[Collected data]
--

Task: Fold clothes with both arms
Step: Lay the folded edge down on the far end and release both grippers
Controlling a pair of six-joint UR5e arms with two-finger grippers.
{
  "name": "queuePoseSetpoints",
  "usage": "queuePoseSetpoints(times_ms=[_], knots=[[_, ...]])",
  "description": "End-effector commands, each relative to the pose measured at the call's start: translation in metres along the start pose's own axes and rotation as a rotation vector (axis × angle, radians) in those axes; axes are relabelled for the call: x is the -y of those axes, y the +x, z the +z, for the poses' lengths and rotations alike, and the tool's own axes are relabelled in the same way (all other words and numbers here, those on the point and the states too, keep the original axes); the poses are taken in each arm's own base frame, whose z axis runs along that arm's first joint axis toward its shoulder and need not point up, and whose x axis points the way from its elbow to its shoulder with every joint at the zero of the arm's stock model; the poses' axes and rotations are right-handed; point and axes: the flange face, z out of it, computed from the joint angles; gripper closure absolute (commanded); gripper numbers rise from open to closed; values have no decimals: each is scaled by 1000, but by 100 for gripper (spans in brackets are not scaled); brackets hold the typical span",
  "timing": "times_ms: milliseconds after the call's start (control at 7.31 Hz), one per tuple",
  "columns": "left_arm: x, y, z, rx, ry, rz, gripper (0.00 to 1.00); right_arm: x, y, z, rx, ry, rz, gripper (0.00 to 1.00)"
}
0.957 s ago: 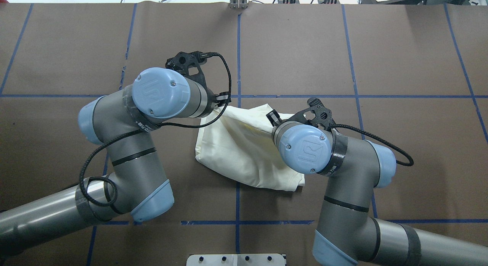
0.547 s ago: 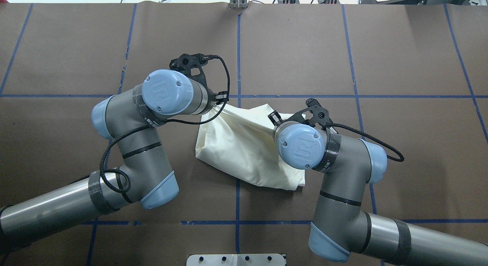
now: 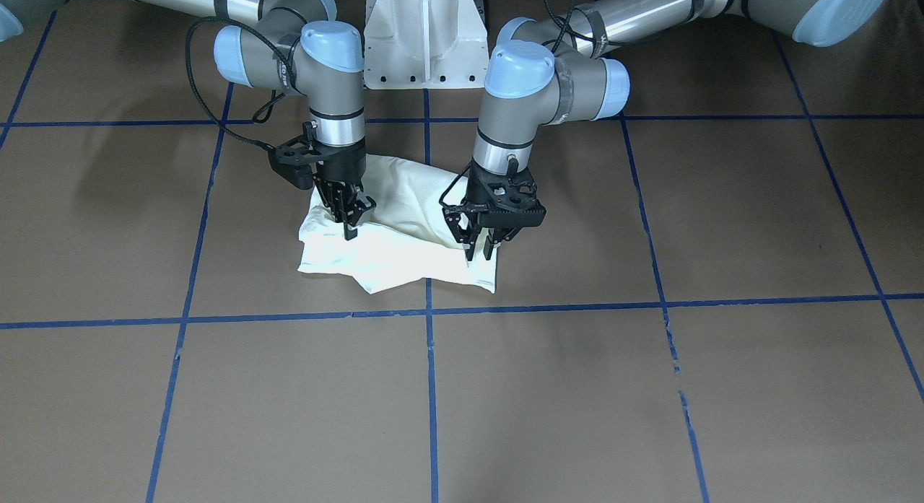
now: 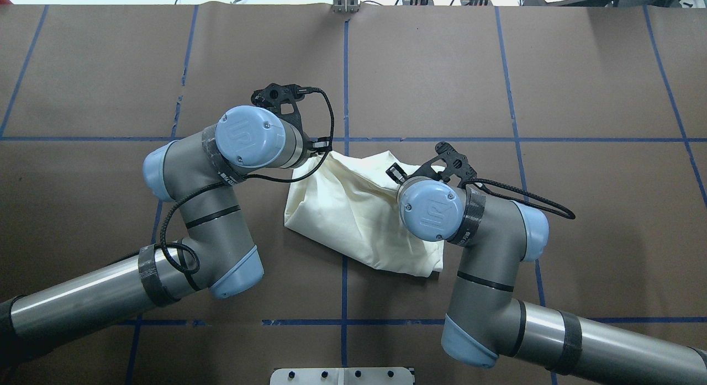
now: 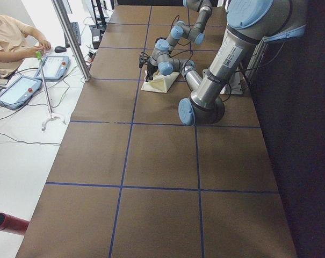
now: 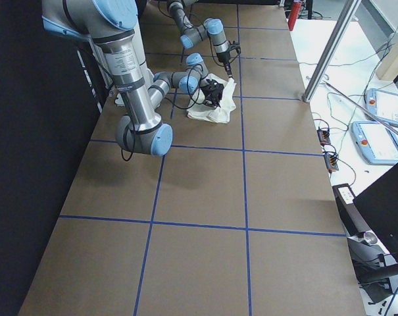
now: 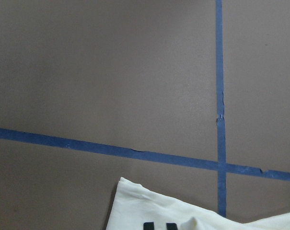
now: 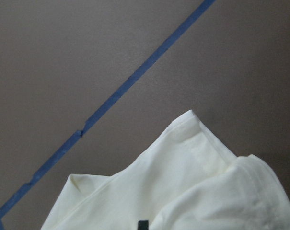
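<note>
Near the table's [image 4: 442,70] middle, in front of the robot's base, the cream shirt [image 4: 353,208] sits bunched and partly folded. Only plain fabric shows from above, and it lies across a blue tape line [image 4: 345,70]. Both arms bend down over it. The left gripper [image 3: 479,254] has its jaws closed on cloth at the shirt's end on the robot's left. The right gripper [image 3: 351,230] is clamped on cloth at the other end. In the side views the fabric slopes up toward the fingers like a small tent, with its lower edges on the table. The left wrist view shows a shirt corner beside a tape crossing. The right wrist view shows creased folds and a hem over the brown surface.
</note>
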Motion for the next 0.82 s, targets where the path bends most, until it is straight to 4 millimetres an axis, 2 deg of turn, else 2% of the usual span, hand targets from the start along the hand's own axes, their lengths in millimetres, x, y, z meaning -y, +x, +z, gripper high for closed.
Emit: queuePoseSetpoints(times_ms=[0, 137, 273, 410, 547, 684], knots=[[4, 0, -20, -55, -20, 142, 0, 8, -18, -28, 19, -92, -135, 0], [21, -17, -30, -72, -52, 213, 0, 9, -20, -39, 41, -102, -229, 0], [26, -33, -32, -89, -45, 251, 0, -9, -13, -38, 39, -110, -312, 0], [26, -37, -32, -97, -40, 251, 0, -22, -5, -35, 35, -107, -382, 0], [25, -37, -32, -100, -47, 252, 0, -39, -4, -23, 42, -37, -513, 0], [26, -37, -32, -99, -46, 251, 0, -44, -5, -5, 16, -2, -580, 0]])
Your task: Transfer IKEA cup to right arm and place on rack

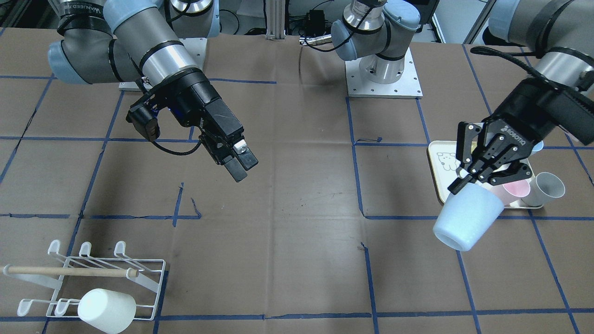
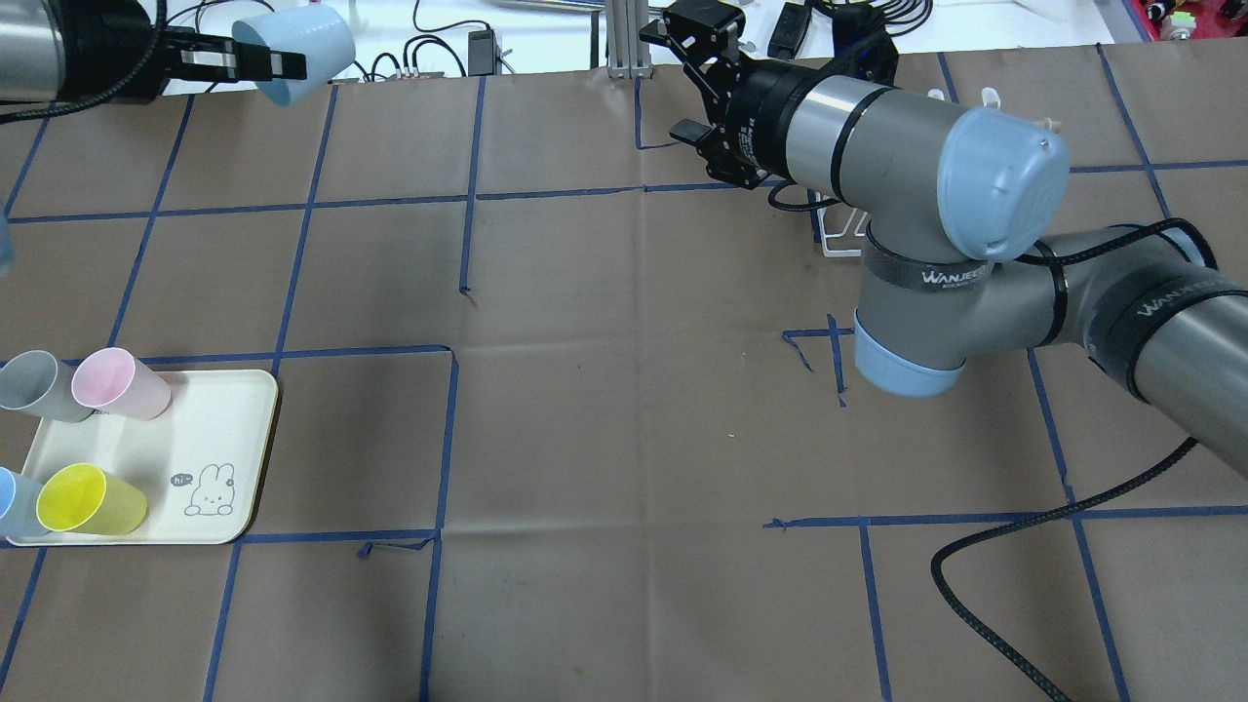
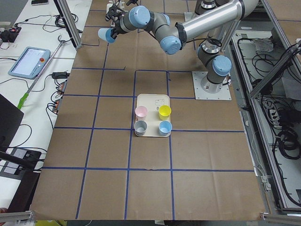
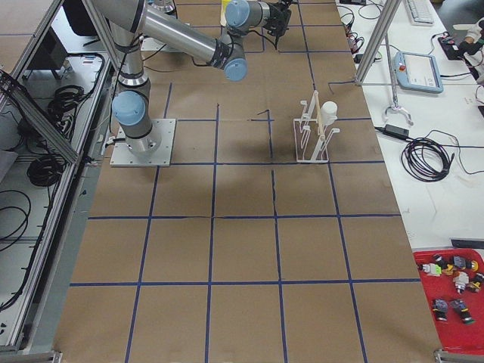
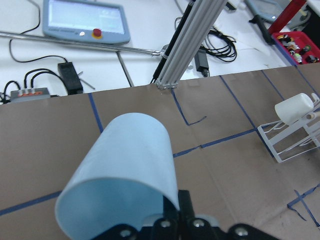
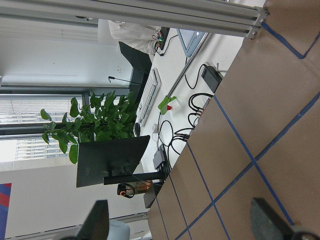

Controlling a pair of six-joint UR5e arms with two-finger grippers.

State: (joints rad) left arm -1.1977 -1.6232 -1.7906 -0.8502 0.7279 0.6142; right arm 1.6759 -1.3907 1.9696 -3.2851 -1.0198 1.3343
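Observation:
My left gripper (image 1: 469, 182), the three-fingered claw, is shut on a light-blue cup (image 1: 468, 218) and holds it in the air, tilted mouth-down, near the cream tray. The cup fills the left wrist view (image 5: 125, 175) and shows at the top left of the overhead view (image 2: 304, 47). My right gripper (image 1: 241, 166), with flat padded fingers, hangs open and empty above the table's middle; its fingertips (image 6: 97, 220) stand wide apart in the right wrist view. The white wire rack (image 1: 148, 278) with a wooden dowel stands at the table's corner on my right side and carries a white cup (image 1: 106, 310).
The cream tray with a bear drawing (image 2: 234, 429) holds pink (image 2: 122, 382), grey (image 2: 34, 385), yellow (image 2: 88, 499) and blue cups. The rack also shows in the left wrist view (image 5: 295, 137) and the exterior right view (image 4: 314, 130). Blue tape lines cross the brown table.

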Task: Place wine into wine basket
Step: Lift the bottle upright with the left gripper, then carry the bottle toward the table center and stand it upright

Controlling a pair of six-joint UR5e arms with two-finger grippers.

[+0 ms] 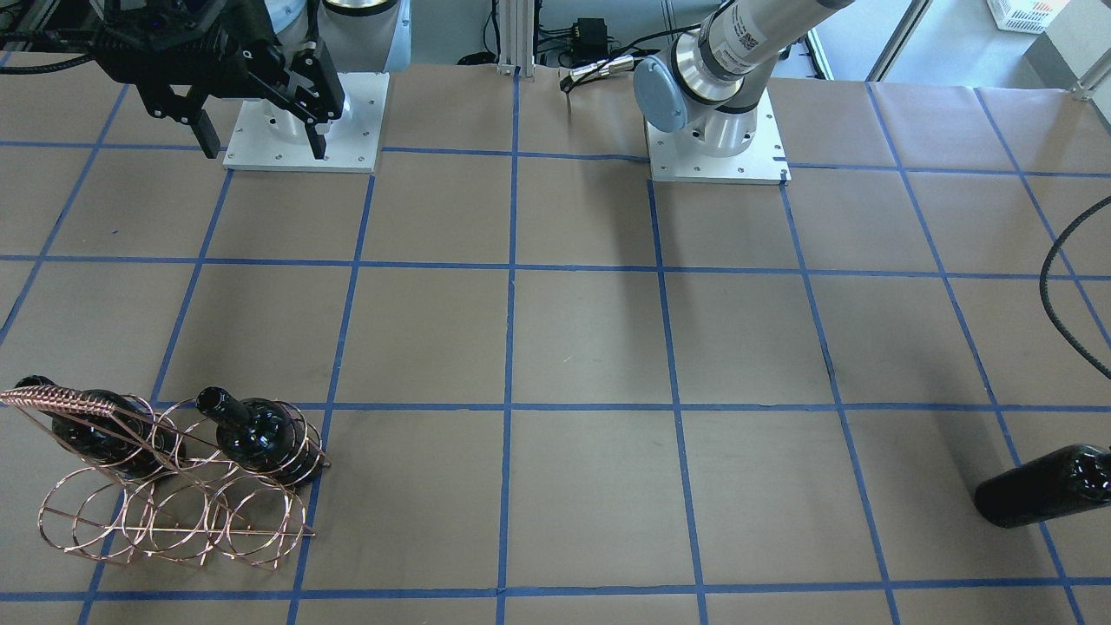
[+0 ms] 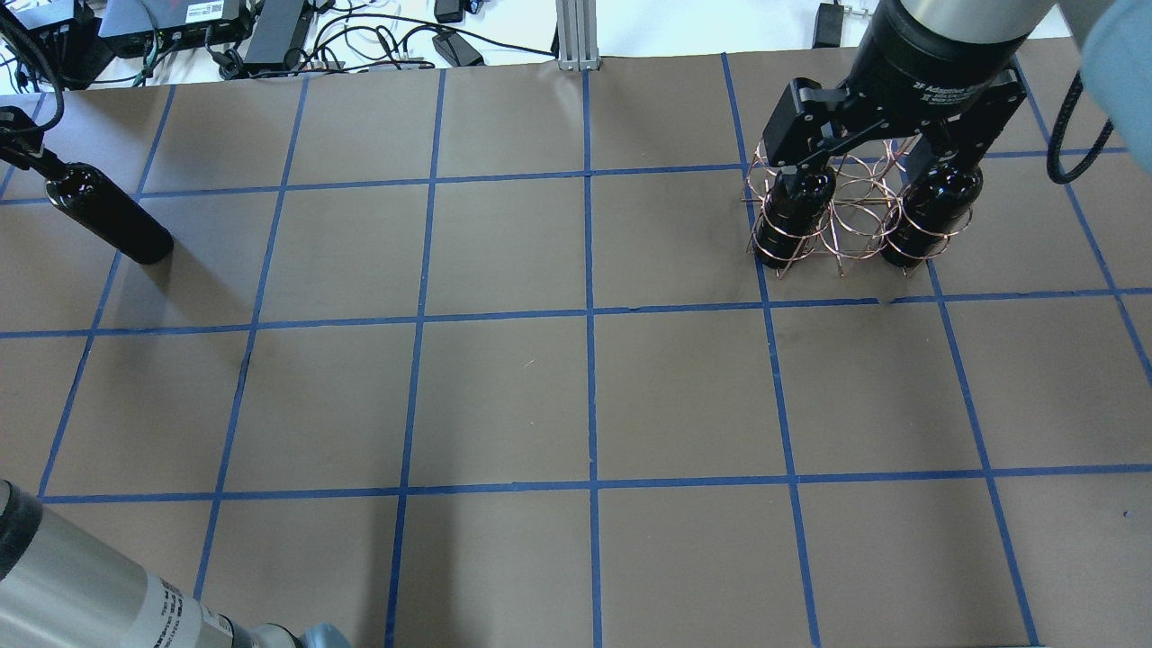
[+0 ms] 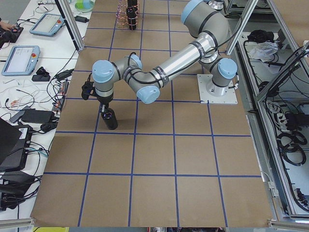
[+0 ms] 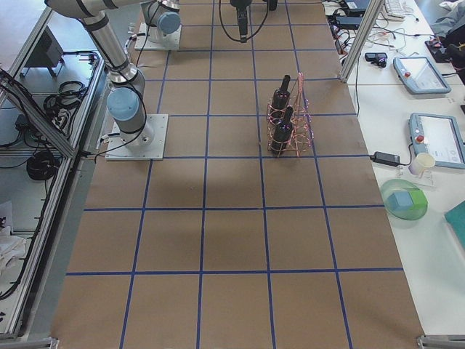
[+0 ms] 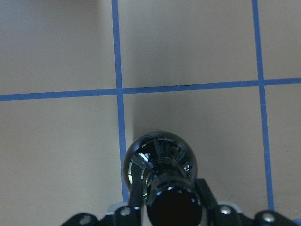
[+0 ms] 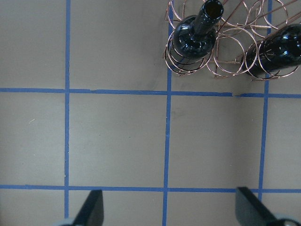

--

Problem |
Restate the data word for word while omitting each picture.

Solution |
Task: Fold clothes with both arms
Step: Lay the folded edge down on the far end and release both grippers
Controlling a pair of six-joint UR5e arms with two-finger grippers.
{
  "name": "queuePoseSetpoints",
  "usage": "queuePoseSetpoints(times_ms=[_], knots=[[_, ...]])",
  "description": "End-effector commands, each relative to the pose measured at the call's start: translation in metres along the start pose's own axes and rotation as a rotation vector (axis × angle, radians) in those axes; axes are relabelled for the call: x is the -y of those axes, y the +x, z the +z, for the poses' lengths and rotations alike, and the tool's own axes are relabelled in the same way (all other words and numbers here, those on the point and the states too, keep the original axes); the poses are taken in each arm's own base frame, whose z axis runs along that arm's first joint axis toward its shoulder and need not point up, and whose x axis points the way from its elbow to its shoulder with every joint at the zero of the arm's stock model; the poses' axes and rotations are right-handed; point and axes: the flange face, z out of it, computed from the joint angles; gripper closure absolute (commanded); gripper numbers rise from open to closed; values have no decimals: each is scaled by 1000, but by 100 for gripper (spans in brackets are not scaled); brackets hold the typical span",
  "timing": "times_ms: milliseconds after the call's start (control at 7.31 Hz), one per tuple",
  "columns": "left_arm: x, y, z, rx, ry, rz, gripper (0.00 to 1.00); right_arm: x, y, z, rx, ry, rz, gripper (0.00 to 1.00)"
}
0.957 s ago: 
0.547 s ago: 
now: 
now: 
now: 
now: 
now: 
now: 
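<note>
Near the table's [image 4: 442,70] middle, in front of the robot's base, the cream shirt [image 4: 353,208] sits bunched and partly folded. Only plain fabric shows from above, and it lies across a blue tape line [image 4: 345,70]. Both arms bend down over it. The left gripper [image 3: 479,254] has its jaws closed on cloth at the shirt's end on the robot's left. The right gripper [image 3: 351,230] is clamped on cloth at the other end. In the side views the fabric slopes up toward the fingers like a small tent, with its lower edges on the table. The left wrist view shows a shirt corner beside a tape crossing. The right wrist view shows creased folds and a hem over the brown surface.
</note>
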Motion for the next 0.82 s, targets where the path bends most, until it is straight to 4 millimetres an axis, 2 deg of turn, else 2% of the usual span, hand targets from the start along the hand's own axes, their lengths in millimetres, x, y, z meaning -y, +x, +z, gripper high for closed.
Emit: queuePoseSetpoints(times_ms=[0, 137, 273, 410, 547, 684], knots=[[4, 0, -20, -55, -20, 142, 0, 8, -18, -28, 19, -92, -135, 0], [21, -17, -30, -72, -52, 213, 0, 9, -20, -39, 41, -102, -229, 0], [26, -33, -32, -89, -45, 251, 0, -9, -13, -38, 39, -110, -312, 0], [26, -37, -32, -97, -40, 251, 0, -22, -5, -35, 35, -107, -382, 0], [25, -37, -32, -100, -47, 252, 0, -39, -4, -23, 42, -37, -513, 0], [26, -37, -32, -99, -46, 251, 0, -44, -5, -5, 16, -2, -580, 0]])
Your task: Transfer IKEA cup to right arm and place on rack


Controlling a pair of six-joint UR5e arms with two-finger grippers.

State: (joints rad) left arm -1.1977 -1.6232 -1.7906 -0.8502 0.7279 0.6142; right arm 1.6759 -1.3907 1.9696 -3.2851 -1.0198 1.3343
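Observation:
My left gripper (image 1: 469, 182), the three-fingered claw, is shut on a light-blue cup (image 1: 468, 218) and holds it in the air, tilted mouth-down, near the cream tray. The cup fills the left wrist view (image 5: 125, 175) and shows at the top left of the overhead view (image 2: 304, 47). My right gripper (image 1: 241, 166), with flat padded fingers, hangs open and empty above the table's middle; its fingertips (image 6: 97, 220) stand wide apart in the right wrist view. The white wire rack (image 1: 148, 278) with a wooden dowel stands at the table's corner on my right side and carries a white cup (image 1: 106, 310).
The cream tray with a bear drawing (image 2: 234, 429) holds pink (image 2: 122, 382), grey (image 2: 34, 385), yellow (image 2: 88, 499) and blue cups. The rack also shows in the left wrist view (image 5: 295, 137) and the exterior right view (image 4: 314, 130). Blue tape lines cross the brown table.
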
Task: Place wine into wine basket
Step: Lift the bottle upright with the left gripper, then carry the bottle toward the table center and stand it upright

Controlling a pair of six-joint UR5e arms with two-finger grippers.

[+0 ms] 
[+0 ms] 
[+0 ms] 
[+0 ms] 
[+0 ms] 
[+0 ms] 

Output is finished, and nothing else is required.